Que la créature l'ait compris ou pas, il l'ignorait, mais en tout cas, elle avait compris qu'il s'adressait à elle.

« Tom. » répéta-t-il en se désignant à nouveau.

L'être se redressa un peu, le dévisageant plus ouvertement, avec un genre de grondement interrogatif.

« Tom.» martela-t-il en se tapotant encore le torse, avant de désigner la créature du doigt tout en imitant son grognement interrogatif.

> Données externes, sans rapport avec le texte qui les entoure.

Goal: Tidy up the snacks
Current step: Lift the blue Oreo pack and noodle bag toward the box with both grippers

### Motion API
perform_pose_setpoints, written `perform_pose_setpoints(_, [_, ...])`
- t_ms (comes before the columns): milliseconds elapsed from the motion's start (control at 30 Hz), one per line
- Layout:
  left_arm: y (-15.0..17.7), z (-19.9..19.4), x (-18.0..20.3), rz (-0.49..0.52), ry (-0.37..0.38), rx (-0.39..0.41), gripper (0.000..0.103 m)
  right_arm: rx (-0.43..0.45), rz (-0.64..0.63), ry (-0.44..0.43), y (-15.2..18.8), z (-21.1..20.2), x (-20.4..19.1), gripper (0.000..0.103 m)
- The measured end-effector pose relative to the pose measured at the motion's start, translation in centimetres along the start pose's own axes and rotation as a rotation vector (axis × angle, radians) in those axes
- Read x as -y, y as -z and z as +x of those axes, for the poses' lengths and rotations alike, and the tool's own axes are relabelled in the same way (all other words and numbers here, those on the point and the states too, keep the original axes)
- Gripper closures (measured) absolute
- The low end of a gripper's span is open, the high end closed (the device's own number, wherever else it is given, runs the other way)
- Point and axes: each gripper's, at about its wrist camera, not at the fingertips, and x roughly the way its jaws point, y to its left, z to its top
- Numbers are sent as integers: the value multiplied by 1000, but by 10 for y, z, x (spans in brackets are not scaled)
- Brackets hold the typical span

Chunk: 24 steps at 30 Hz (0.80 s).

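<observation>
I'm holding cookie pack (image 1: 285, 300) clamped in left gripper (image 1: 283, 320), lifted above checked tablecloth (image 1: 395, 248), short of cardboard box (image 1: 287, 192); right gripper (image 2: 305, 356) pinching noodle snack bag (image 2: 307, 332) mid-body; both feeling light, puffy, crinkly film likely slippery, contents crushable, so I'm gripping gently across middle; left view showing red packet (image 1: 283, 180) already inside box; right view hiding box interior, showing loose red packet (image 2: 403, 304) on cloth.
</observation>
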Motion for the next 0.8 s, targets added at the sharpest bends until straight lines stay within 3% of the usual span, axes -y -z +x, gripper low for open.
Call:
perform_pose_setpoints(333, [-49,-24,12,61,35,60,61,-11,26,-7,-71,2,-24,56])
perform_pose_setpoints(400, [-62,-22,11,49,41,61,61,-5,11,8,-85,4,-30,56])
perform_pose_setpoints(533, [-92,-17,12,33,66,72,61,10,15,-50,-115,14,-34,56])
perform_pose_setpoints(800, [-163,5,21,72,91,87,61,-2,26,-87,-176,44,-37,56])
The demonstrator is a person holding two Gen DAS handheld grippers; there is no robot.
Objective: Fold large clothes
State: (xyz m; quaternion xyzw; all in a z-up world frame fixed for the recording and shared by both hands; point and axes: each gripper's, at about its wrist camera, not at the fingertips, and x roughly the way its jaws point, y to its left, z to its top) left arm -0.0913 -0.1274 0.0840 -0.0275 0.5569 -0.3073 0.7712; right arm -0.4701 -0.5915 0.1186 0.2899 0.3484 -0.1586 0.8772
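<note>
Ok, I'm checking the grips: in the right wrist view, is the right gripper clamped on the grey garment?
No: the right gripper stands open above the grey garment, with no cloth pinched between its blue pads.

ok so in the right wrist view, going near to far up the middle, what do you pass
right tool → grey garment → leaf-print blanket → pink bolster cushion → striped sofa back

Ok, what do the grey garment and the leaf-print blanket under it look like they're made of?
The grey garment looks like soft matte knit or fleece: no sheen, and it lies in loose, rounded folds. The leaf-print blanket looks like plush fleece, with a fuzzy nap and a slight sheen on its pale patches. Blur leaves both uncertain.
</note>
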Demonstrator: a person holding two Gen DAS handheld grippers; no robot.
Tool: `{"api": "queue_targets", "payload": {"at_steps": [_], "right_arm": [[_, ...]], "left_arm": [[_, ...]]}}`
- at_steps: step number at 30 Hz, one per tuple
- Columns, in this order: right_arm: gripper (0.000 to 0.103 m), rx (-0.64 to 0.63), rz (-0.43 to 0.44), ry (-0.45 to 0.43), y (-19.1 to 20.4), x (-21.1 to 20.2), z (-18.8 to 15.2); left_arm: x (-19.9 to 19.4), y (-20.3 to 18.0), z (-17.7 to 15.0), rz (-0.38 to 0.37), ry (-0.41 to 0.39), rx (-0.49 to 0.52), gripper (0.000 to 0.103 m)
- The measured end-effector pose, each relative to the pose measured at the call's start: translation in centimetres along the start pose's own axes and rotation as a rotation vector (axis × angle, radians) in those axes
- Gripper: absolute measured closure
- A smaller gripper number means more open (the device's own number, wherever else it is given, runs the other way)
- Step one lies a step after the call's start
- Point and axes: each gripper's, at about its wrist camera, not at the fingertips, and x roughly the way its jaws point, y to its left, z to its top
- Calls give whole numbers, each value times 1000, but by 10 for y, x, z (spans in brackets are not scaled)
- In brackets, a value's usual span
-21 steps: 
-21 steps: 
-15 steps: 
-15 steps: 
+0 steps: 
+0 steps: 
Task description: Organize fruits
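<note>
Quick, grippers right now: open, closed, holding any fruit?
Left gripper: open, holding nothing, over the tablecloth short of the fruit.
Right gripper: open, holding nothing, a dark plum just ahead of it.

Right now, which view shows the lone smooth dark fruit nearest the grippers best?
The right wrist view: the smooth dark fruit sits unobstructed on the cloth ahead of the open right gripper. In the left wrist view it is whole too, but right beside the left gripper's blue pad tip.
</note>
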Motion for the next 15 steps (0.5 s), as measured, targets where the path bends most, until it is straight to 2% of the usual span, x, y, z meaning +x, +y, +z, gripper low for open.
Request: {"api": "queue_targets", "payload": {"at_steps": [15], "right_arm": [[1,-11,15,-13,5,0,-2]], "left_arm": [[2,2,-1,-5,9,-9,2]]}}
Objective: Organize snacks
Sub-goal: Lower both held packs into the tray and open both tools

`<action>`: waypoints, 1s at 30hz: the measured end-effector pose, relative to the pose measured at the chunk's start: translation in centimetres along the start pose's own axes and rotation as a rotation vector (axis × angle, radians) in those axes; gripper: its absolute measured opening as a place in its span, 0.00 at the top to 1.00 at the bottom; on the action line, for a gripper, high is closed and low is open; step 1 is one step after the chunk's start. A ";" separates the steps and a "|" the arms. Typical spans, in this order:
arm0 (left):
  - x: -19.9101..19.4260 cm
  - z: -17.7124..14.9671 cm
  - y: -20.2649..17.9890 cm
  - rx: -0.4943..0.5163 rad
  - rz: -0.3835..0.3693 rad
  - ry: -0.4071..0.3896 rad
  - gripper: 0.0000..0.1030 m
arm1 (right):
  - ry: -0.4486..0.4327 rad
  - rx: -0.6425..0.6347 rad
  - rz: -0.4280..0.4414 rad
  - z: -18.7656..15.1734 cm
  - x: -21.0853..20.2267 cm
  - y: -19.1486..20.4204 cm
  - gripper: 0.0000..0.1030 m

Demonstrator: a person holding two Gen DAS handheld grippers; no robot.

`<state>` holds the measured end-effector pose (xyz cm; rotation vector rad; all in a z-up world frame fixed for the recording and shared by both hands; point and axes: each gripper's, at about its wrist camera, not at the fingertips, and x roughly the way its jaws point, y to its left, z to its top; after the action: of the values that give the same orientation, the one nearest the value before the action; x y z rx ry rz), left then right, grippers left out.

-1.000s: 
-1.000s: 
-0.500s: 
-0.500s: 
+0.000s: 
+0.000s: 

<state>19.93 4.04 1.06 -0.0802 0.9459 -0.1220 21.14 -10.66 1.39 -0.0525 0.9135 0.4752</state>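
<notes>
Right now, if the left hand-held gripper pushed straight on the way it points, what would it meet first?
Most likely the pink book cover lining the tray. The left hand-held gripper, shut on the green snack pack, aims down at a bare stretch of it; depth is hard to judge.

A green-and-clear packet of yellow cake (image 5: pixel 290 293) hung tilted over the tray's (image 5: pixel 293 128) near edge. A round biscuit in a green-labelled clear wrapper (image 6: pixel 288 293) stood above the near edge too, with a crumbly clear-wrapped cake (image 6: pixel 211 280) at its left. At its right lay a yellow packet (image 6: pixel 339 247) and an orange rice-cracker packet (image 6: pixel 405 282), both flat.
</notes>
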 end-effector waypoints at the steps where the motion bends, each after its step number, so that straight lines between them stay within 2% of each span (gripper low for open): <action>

Cette dernière sembla hésiter un peu, puis se désigna du doigt.

« Arak. »

Tom sourit.

« Salut, Arak. »

Ce dernier eut un rauquement content.

Jetant un regard alentour, il ne vit aucune clé qui aurait pu permettre d'ouvrir la grille. Pas grave.

D'un geste de la main, il fit signe à Arak de s'approcher.

Voyant qu'il n'avait visiblement pas compris, il fit lui même un pas, tendant prudemment la main à travers les barreaux. Un contact télépathique faciliterait sans doute les choses, mais il n'avait aucune envie de se faire arracher le bras par la créature – ce qu'elle semblait tout à fait capable de faire si l'envie lui prenait.

« Allez viens, Arak. Je veux juste te toucher. Viens. » tenta-t-il de l'encourager.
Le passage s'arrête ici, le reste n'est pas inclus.